Source: USDA Nutrient Database
A grape is a fruiting berry of the deciduous woody vines of the botanical genus described as Vitis. Grapes can be eaten raw or they can be used for making jam, juice, jelly, wine, grape seed extracts, raisins, vinegar, and grape seed oil. Grapes are a non-climacteric type of fruit, generally occurring in clusters.
The cultivation of the domesticated grape began 6,000–8,000 years ago in the Near East. Yeast, one of the earliest domesticated microorganisms, occurs naturally on the skins of grapes, leading to the innovation of alcoholic drinks such as wine. First traces of red wine are seen in ancient Armenia where apparently, to date, the oldest winery was found, dating to around 4,000 BCE. By the 9th century CE the city of Shiraz was known to produce some of the finest wines in the Middle East. Thus it has been proposed that Syrah red wine is named after Shiraz, a city in Persia where the grape was used to make Shirazi wine. Ancient Egyptian hieroglyphics record the cultivation of purple grapes, and history attests to the ancient Greeks, Phoenicians and Romans growing purple grapes for both eating and wine production.
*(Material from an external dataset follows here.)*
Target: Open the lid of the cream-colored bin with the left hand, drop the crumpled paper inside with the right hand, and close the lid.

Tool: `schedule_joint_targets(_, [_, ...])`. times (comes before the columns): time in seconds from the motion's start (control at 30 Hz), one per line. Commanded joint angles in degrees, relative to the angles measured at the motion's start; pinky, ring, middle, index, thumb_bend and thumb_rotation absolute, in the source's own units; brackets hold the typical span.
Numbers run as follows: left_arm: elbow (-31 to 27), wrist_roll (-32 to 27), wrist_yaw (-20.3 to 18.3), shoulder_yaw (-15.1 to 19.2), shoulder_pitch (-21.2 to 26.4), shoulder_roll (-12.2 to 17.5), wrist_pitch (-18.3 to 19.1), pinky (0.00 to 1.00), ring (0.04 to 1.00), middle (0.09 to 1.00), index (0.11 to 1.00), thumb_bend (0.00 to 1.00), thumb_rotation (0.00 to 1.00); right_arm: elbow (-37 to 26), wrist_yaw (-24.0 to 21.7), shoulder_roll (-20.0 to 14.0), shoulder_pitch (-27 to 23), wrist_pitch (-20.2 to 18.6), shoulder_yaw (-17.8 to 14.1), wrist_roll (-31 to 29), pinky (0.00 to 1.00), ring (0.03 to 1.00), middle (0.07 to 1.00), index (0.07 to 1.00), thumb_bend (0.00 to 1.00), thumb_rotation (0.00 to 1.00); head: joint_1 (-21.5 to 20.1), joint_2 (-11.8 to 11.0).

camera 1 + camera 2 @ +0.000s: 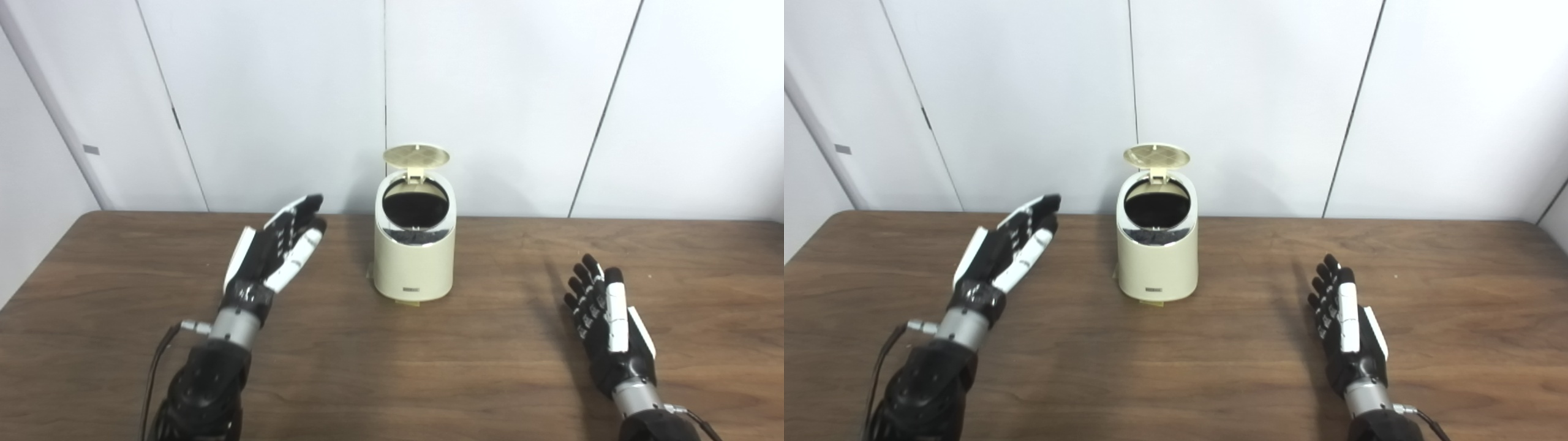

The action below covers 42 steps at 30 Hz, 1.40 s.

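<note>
The cream-colored bin (414,263) stands on the brown table, near the back at the middle. Its round lid (416,155) is swung up and stands open behind the dark opening (415,208). No crumpled paper shows on the table or in either hand; the inside of the bin is too dark to read. My left hand (275,248) is open and empty, raised above the table to the left of the bin, fingers pointing toward it. My right hand (603,318) is open and empty, low over the table to the right of the bin.
The wooden table (392,380) runs across the whole view, its back edge against white wall panels (490,92). A cable (156,367) hangs off my left forearm.
</note>
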State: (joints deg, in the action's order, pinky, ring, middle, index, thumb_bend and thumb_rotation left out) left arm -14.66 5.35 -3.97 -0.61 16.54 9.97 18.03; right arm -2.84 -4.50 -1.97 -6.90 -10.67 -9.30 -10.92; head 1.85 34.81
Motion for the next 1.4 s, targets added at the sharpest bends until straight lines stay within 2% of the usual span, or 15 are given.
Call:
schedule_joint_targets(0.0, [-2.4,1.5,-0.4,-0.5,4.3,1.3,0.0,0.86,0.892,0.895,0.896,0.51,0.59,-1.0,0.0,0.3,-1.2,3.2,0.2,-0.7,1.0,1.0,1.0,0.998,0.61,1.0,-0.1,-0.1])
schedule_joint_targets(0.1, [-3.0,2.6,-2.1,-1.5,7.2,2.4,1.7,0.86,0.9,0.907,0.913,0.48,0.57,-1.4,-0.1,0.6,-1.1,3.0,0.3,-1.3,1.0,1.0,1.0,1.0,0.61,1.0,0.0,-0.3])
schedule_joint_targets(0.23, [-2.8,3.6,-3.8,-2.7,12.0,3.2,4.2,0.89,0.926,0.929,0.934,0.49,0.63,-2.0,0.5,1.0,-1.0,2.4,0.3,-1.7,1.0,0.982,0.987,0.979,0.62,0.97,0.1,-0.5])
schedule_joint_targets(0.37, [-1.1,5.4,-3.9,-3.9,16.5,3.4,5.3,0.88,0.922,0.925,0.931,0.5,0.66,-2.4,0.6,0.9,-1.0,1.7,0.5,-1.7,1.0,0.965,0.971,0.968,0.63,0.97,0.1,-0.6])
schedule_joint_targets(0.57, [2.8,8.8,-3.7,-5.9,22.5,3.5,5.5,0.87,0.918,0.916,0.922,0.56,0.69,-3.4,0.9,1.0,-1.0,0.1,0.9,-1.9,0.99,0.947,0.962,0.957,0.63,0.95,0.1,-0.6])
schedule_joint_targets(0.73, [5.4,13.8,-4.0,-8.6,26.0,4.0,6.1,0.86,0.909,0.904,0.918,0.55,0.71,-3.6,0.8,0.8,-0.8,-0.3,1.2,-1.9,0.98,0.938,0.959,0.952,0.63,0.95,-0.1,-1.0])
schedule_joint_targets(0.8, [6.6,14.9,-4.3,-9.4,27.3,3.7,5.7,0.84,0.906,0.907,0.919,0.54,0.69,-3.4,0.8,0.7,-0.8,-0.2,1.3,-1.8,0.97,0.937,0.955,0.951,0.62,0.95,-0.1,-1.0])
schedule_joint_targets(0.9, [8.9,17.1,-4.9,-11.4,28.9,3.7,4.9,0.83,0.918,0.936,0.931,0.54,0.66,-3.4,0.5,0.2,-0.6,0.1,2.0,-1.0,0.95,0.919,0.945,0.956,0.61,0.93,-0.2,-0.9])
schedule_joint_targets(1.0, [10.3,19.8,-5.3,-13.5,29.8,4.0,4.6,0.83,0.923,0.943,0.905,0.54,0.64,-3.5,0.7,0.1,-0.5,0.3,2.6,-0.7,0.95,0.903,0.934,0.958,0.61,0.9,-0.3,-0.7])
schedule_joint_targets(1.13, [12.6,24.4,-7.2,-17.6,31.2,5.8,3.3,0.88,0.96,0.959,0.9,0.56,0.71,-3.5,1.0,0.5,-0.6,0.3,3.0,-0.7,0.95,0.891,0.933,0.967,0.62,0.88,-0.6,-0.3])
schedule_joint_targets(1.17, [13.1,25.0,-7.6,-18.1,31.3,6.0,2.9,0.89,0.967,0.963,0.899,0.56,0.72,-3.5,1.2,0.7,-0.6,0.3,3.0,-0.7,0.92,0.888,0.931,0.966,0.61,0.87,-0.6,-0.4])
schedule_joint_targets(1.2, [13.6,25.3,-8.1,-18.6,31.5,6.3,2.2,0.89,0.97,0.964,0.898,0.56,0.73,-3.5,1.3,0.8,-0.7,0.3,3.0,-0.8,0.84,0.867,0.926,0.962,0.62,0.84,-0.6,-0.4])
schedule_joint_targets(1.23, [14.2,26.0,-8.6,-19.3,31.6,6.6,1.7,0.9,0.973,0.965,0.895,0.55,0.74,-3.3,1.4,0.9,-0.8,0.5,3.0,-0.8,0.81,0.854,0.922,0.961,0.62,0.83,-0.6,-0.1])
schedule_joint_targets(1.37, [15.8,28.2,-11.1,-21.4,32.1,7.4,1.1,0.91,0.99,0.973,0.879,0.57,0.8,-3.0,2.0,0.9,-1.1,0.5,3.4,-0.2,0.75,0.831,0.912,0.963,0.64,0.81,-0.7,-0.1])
The growing of grapes would later spread to other regions in Europe, as well as North Africa, and eventually in North America.
Native grapes belonging to various species of the Vitis genus proliferated in the wild across North America, and were a part of the diet of many Native Americans, but were considered by European colonists to be unsuitable for wine, who imported vitis vinifera varieties for that purpose.
Grapes are a type of fruit that grow in clusters of 15 to 300, and can be crimson, black, dark blue, yellow, green, orange, and pink. "White" grapes are actually green in color, and are evolutionarily derived from the purple grape. Mutations in two regulatory genes of white grapes turn off production of anthocyanins which are responsible for the color of purple grapes. Anthocyanins and other pigment chemicals of the larger family of polyphenols in purple grapes are responsible for the varying shades of purple in red wines. Grapes are typically an ellipsoid shape resembling a prolate spheroid.
Grape juice is obtained from crushing and blending grapes into a liquid. The juice is often sold in stores or fermented and made into wine, brandy, or vinegar. In the wine industry, grape juice that contains 7–23 percent of pulp, skins, stems and seeds is often referred to as "must". In North America, the most common grape juice is purple and made from Concord grapes while white grape juice is commonly made from Niagara grapes, both of which are varieties of native American grapes, a different species from European wine grapes. In California, Sultana (known there as Thompson Seedless) grapes are sometimes diverted from the raisin or table market to produce white juice.
According to the Food and Agriculture Organization (FAO), 75,866 square kilometres of the world are dedicated to grapes. Approximately 71% of world grape production is used for wine, 27% as fresh fruit, and 2% as dried fruit. A portion of grape production goes to producing grape juice to be reconstituted for fruits canned "with no added sugar" and "100% natural". The area dedicated to vineyards is increasing by about 2% per year.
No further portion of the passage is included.